About this exercise. Output the listing below exactly, minus its images.

*** Available data ***

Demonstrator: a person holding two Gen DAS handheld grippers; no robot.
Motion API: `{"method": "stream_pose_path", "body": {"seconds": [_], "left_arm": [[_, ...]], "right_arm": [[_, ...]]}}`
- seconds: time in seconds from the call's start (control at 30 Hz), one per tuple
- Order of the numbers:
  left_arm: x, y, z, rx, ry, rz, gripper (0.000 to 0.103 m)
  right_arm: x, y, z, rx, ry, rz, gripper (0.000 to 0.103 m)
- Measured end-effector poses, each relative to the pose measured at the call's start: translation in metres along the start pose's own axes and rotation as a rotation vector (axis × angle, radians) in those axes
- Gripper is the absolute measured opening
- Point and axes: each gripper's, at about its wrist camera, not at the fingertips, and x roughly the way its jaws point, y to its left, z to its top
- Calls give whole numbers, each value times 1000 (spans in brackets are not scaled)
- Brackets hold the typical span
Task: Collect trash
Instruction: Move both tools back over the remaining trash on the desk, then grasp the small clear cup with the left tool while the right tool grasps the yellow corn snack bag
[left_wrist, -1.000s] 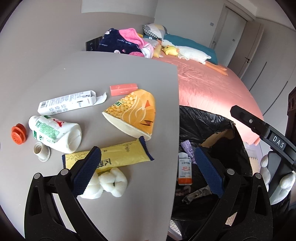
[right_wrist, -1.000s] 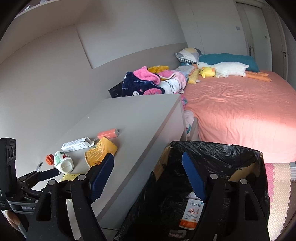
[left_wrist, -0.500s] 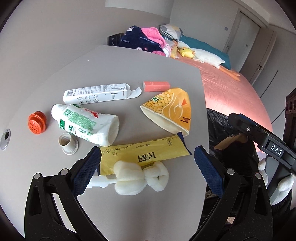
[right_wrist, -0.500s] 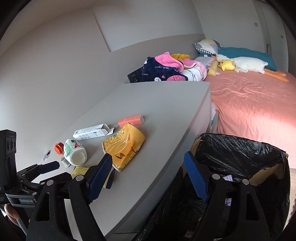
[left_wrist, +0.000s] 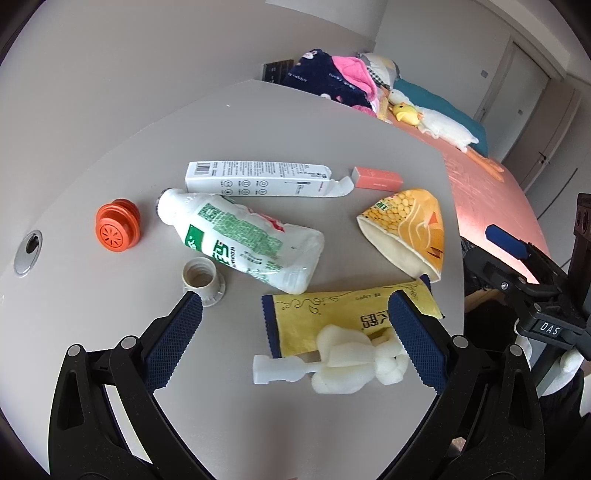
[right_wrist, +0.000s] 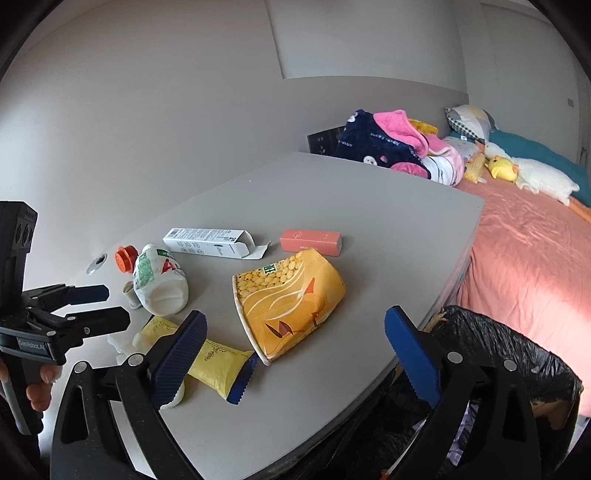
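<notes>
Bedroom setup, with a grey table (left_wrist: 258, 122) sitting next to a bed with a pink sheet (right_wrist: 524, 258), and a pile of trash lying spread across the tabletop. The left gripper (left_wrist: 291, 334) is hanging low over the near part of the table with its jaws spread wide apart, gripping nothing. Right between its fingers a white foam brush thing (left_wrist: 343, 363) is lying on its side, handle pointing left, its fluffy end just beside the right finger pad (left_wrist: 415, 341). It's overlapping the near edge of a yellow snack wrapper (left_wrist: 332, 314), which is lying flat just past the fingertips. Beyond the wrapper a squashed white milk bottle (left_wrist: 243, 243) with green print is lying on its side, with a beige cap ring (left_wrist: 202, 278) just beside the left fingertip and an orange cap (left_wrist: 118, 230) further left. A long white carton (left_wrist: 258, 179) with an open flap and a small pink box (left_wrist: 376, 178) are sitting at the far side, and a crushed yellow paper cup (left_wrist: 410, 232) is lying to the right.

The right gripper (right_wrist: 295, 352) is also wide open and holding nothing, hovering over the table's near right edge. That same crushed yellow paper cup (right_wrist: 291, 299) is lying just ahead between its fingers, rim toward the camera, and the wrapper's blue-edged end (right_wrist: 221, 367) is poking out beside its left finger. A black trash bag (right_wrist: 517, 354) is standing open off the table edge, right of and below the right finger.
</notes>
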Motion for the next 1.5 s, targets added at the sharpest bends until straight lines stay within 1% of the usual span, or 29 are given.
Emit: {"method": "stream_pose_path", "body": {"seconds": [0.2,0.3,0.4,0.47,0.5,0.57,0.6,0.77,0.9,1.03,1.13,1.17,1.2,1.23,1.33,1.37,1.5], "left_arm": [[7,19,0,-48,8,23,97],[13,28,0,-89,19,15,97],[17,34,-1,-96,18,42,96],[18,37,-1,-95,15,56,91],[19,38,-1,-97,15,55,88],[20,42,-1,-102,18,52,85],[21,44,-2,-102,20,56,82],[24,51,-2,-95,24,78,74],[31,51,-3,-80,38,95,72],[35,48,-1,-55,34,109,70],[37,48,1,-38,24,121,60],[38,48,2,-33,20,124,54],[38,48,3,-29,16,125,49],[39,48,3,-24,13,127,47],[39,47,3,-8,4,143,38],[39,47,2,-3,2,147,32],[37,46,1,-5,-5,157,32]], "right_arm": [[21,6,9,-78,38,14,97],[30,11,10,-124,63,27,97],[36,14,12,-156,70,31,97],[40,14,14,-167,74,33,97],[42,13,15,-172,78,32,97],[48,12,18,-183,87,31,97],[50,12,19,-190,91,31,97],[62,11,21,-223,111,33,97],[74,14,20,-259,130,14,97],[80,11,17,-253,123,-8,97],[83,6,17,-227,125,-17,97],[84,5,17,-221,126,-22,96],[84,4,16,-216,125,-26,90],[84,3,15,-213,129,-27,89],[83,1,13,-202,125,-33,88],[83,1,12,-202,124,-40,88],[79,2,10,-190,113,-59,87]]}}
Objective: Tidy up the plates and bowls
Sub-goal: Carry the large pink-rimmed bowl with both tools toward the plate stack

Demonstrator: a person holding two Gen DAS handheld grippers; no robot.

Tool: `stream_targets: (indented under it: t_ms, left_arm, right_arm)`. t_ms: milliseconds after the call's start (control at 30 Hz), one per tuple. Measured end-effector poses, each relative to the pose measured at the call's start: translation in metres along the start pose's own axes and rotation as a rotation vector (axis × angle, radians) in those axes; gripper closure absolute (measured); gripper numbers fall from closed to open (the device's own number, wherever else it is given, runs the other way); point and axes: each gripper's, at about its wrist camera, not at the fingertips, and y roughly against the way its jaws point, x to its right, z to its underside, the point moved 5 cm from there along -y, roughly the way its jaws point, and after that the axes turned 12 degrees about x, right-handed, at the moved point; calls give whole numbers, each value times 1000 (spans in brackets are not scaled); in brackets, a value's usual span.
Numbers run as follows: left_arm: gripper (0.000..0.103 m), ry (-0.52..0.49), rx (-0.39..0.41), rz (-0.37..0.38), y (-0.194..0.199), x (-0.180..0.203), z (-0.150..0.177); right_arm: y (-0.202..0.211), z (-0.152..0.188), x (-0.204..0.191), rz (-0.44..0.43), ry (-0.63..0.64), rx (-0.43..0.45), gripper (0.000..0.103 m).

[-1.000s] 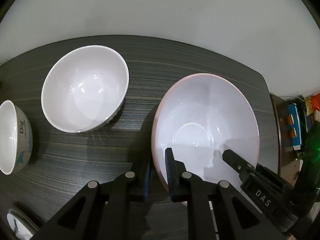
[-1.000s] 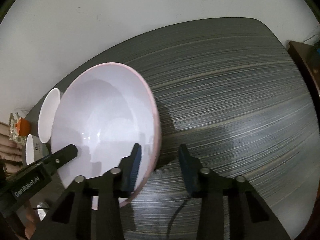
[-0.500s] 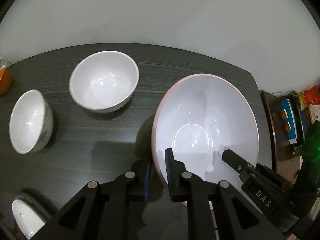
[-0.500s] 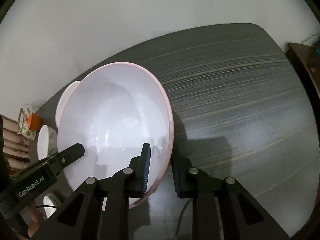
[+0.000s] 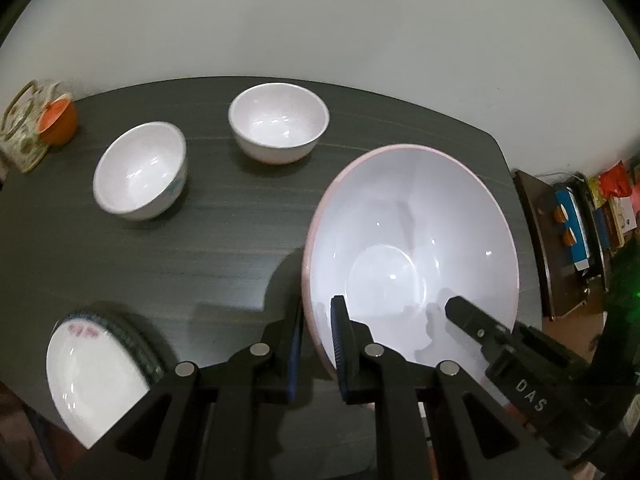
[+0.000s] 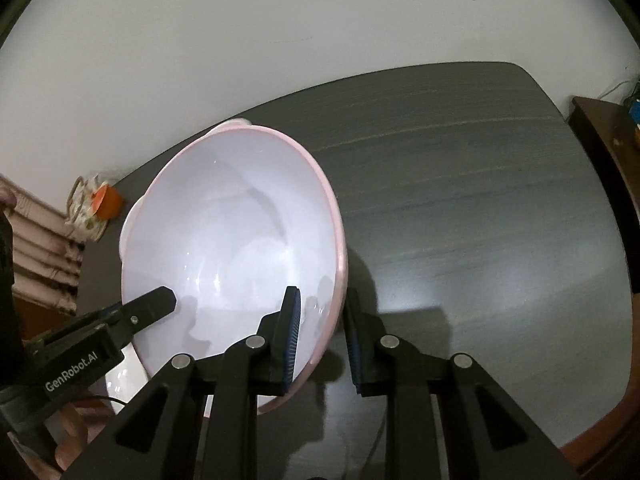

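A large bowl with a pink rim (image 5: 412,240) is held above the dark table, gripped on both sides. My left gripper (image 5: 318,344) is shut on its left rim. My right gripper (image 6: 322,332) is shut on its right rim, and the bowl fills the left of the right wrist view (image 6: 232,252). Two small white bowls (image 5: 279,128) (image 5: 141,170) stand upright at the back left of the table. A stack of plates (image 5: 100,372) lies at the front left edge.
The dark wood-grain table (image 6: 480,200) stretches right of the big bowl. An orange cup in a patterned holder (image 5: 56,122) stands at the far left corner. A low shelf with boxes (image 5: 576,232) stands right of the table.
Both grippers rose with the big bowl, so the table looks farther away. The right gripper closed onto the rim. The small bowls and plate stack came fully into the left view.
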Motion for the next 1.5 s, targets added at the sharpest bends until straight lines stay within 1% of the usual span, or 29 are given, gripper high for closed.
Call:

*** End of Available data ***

Task output.
Demonstrator: a person holding two Gen DAS handheld grippers; no robot.
Motion API: `{"method": "stream_pose_path", "body": {"seconds": [_], "left_arm": [[_, ...]], "right_arm": [[_, ...]]}}`
- seconds: time in seconds from the call's start (control at 30 Hz), one per tuple
- Order of the numbers:
  left_arm: x, y, z, rx, ry, rz, gripper (0.000 to 0.103 m)
  right_arm: x, y, z, rx, ry, rz, gripper (0.000 to 0.103 m)
- Measured end-effector poses, each relative to the pose measured at the call's start: translation in metres along the start pose's own axes and rotation as a rotation vector (axis × angle, radians) in those axes
- Gripper is the absolute measured opening
- Point and axes: each gripper's, at about its wrist camera, not at the fingertips, and x roughly the way its jaws point, y to its left, z to its top
- Calls give whole numbers, each value times 1000 (spans in brackets are not scaled)
- Brackets hold the typical span
Task: Collect trash
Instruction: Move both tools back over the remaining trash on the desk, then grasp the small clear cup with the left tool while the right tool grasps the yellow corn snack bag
[left_wrist, -1.000s] 
[right_wrist, -1.000s] 
[left_wrist, -0.500s] 
[right_wrist, -0.500s] 
[left_wrist, +0.000s] 
[right_wrist, +0.000s] 
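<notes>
Bedroom setup, with a grey table (left_wrist: 258, 122) sitting next to a bed with a pink sheet (right_wrist: 524, 258), and a pile of trash lying spread across the tabletop. The left gripper (left_wrist: 291, 334) is hanging low over the near part of the table with its jaws spread wide apart, gripping nothing. Right between its fingers a white foam brush thing (left_wrist: 343, 363) is lying on its side, handle pointing left, its fluffy end just beside the right finger pad (left_wrist: 415, 341). It's overlapping the near edge of a yellow snack wrapper (left_wrist: 332, 314), which is lying flat just past the fingertips. Beyond the wrapper a squashed white milk bottle (left_wrist: 243, 243) with green print is lying on its side, with a beige cap ring (left_wrist: 202, 278) just beside the left fingertip and an orange cap (left_wrist: 118, 230) further left. A long white carton (left_wrist: 258, 179) with an open flap and a small pink box (left_wrist: 376, 178) are sitting at the far side, and a crushed yellow paper cup (left_wrist: 410, 232) is lying to the right.

The right gripper (right_wrist: 295, 352) is also wide open and holding nothing, hovering over the table's near right edge. That same crushed yellow paper cup (right_wrist: 291, 299) is lying just ahead between its fingers, rim toward the camera, and the wrapper's blue-edged end (right_wrist: 221, 367) is poking out beside its left finger. A black trash bag (right_wrist: 517, 354) is standing open off the table edge, right of and below the right finger.
</notes>
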Motion for the next 1.5 s, targets added at the sharpest bends until straight lines stay within 1% of the usual span, or 29 are given.
Emit: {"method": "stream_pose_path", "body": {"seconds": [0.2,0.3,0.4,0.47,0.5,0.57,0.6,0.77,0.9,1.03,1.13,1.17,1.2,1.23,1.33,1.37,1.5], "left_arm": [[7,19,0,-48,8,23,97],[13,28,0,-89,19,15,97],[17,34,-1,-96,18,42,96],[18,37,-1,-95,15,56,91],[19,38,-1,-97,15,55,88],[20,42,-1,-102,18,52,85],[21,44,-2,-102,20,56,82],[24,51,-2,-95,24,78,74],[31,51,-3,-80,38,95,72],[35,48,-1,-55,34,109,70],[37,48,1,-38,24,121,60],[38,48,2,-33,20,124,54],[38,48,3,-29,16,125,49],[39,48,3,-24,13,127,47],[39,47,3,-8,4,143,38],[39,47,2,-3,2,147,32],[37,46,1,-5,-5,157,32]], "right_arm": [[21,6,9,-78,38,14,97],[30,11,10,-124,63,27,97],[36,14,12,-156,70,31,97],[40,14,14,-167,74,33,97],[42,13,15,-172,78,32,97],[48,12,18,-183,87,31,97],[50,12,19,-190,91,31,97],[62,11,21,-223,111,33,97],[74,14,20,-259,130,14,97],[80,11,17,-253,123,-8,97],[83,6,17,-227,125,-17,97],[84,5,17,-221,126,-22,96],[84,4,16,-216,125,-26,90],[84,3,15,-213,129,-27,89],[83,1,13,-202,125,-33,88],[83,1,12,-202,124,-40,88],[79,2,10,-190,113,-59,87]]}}
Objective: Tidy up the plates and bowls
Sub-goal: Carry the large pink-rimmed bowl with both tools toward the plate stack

Demonstrator: a person holding two Gen DAS handheld grippers; no robot.

Tool: `stream_targets: (indented under it: t_ms, left_arm, right_arm)`. t_ms: milliseconds after the call's start (control at 30 Hz), one per tuple. Measured end-effector poses, each relative to the pose measured at the call's start: translation in metres along the start pose's own axes and rotation as a rotation vector (axis × angle, radians) in those axes; gripper closure absolute (measured); gripper numbers fall from closed to open (the device's own number, wherever else it is given, runs the other way); point and axes: each gripper's, at about its wrist camera, not at the fingertips, and y roughly against the way its jaws point, x to its right, z to its underside, the point moved 5 cm from there along -y, roughly the way its jaws point, and after that the axes turned 12 degrees about x, right-handed, at the moved point; calls give whole numbers, each value times 1000 (spans in brackets are not scaled); in brackets, a value's usual span.
Numbers run as follows: left_arm: gripper (0.000..0.103 m), ry (-0.52..0.49), rx (-0.39..0.41), rz (-0.37..0.38), y (-0.194..0.199), x (-0.180..0.203), z (-0.150..0.177); right_arm: y (-0.202..0.211), z (-0.152..0.188), x (-0.204..0.191), rz (-0.44..0.43), ry (-0.63..0.64), rx (-0.43..0.45), gripper (0.000..0.103 m).

[-1.000s] 
[-1.000s] 
[-0.500s] 
[-0.500s] 
[+0.000s] 
[+0.000s] 

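A large bowl with a pink rim (image 5: 412,240) is held above the dark table, gripped on both sides. My left gripper (image 5: 318,344) is shut on its left rim. My right gripper (image 6: 322,332) is shut on its right rim, and the bowl fills the left of the right wrist view (image 6: 232,252). Two small white bowls (image 5: 279,128) (image 5: 141,170) stand upright at the back left of the table. A stack of plates (image 5: 100,372) lies at the front left edge.
The dark wood-grain table (image 6: 480,200) stretches right of the big bowl. An orange cup in a patterned holder (image 5: 56,122) stands at the far left corner. A low shelf with boxes (image 5: 576,232) stands right of the table.
Both grippers rose with the big bowl, so the table looks farther away. The right gripper closed onto the rim. The small bowls and plate stack came fully into the left view.
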Motion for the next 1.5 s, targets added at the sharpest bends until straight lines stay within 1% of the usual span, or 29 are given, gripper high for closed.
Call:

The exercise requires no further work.